HistoryMemes

It do be like that sometimes

It do be like that sometimes

It's clearly not a prerequisite of comedy to be inaccurate. And with this topic, the misunderstanding is potentially even dangerous.

Even ignoring the "Russian Winter" example, it's seemingly been absorbed into popular understanding that Germany didn't really lose against the Soviet Union in a complete sense.

Of course Germany had the best troops, the best technology, great logistics, the smartest minds, etc. It was just the damn Asiatic hordes, or the barren wastes of Russia, or the oh so brutal "scorched Earth", which we should all consider as not a legitimate defeat.

To continue the idea that Germany was defeated not by the men and women actively facing an existential threat, but by inhuman elements, allows the idea that Germany was the greater power.

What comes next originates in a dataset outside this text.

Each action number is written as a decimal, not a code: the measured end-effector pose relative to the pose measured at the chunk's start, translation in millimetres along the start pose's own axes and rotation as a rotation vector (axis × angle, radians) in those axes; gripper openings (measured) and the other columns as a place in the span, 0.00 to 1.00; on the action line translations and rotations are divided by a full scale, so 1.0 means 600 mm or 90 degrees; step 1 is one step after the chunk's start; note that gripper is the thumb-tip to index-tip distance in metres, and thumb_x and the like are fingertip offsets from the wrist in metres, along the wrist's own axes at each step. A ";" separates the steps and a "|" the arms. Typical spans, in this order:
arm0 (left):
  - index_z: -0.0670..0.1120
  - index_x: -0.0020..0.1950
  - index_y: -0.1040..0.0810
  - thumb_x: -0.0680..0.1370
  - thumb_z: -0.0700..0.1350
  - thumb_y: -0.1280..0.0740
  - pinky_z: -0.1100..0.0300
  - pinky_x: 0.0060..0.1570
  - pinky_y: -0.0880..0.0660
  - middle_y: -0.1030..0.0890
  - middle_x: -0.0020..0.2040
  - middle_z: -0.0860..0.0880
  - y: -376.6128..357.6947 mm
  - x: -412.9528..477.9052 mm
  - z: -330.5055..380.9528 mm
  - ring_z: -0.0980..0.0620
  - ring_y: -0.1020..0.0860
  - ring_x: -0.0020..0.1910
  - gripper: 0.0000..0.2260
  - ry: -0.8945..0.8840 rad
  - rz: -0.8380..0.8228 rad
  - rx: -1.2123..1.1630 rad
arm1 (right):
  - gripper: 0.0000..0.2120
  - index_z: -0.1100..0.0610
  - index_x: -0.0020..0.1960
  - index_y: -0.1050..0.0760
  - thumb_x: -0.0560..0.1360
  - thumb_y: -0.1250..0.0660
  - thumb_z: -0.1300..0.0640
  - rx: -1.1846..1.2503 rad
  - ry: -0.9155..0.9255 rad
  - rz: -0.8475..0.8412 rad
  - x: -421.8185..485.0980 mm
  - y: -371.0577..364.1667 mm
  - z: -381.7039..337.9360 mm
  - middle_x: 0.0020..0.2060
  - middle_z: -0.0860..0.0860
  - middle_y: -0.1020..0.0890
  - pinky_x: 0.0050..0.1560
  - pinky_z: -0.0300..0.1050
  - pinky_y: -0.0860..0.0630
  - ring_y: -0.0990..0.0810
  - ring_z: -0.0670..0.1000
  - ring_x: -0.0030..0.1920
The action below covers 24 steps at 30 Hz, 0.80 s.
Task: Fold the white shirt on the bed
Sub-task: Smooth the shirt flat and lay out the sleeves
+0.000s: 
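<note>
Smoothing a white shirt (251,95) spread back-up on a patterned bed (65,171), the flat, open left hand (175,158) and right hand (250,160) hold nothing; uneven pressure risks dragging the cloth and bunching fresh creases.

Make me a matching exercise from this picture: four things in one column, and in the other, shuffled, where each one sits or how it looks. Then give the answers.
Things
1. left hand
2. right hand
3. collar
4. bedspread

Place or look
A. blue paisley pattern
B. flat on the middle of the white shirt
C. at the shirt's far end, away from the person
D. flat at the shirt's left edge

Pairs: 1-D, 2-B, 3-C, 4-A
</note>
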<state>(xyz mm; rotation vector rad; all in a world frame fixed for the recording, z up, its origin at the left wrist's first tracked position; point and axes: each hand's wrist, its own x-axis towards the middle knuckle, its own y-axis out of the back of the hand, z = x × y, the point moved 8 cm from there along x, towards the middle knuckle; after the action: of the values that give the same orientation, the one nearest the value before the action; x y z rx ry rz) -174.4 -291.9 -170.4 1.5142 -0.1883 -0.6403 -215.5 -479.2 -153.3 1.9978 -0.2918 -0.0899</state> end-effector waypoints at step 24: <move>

That the political and military structure of Germany was not inherently flawed, but that if things had gone just a little differently, maybe Nazism would have triumphed.

Obviously, those who spread the idea of the Russian Winter being so critical, especially those who do it for comedy's sake, aren't usually attempting to portray Nazi Germany in a good light. But it should be made clear that these excuses can stem from a more dangerous effort to misrepresent the conflict for ideologically driven reasons.

We've had our disagreements, but I can just say amen to this.

The mud, the winter, all of these things that people blame for the German defeat that were "out of their control" all stem from Nazi Generals making up excuses after the war to protect their own reputations. Germany lost because the Allies and the Soviet Union had a better strategy than they did.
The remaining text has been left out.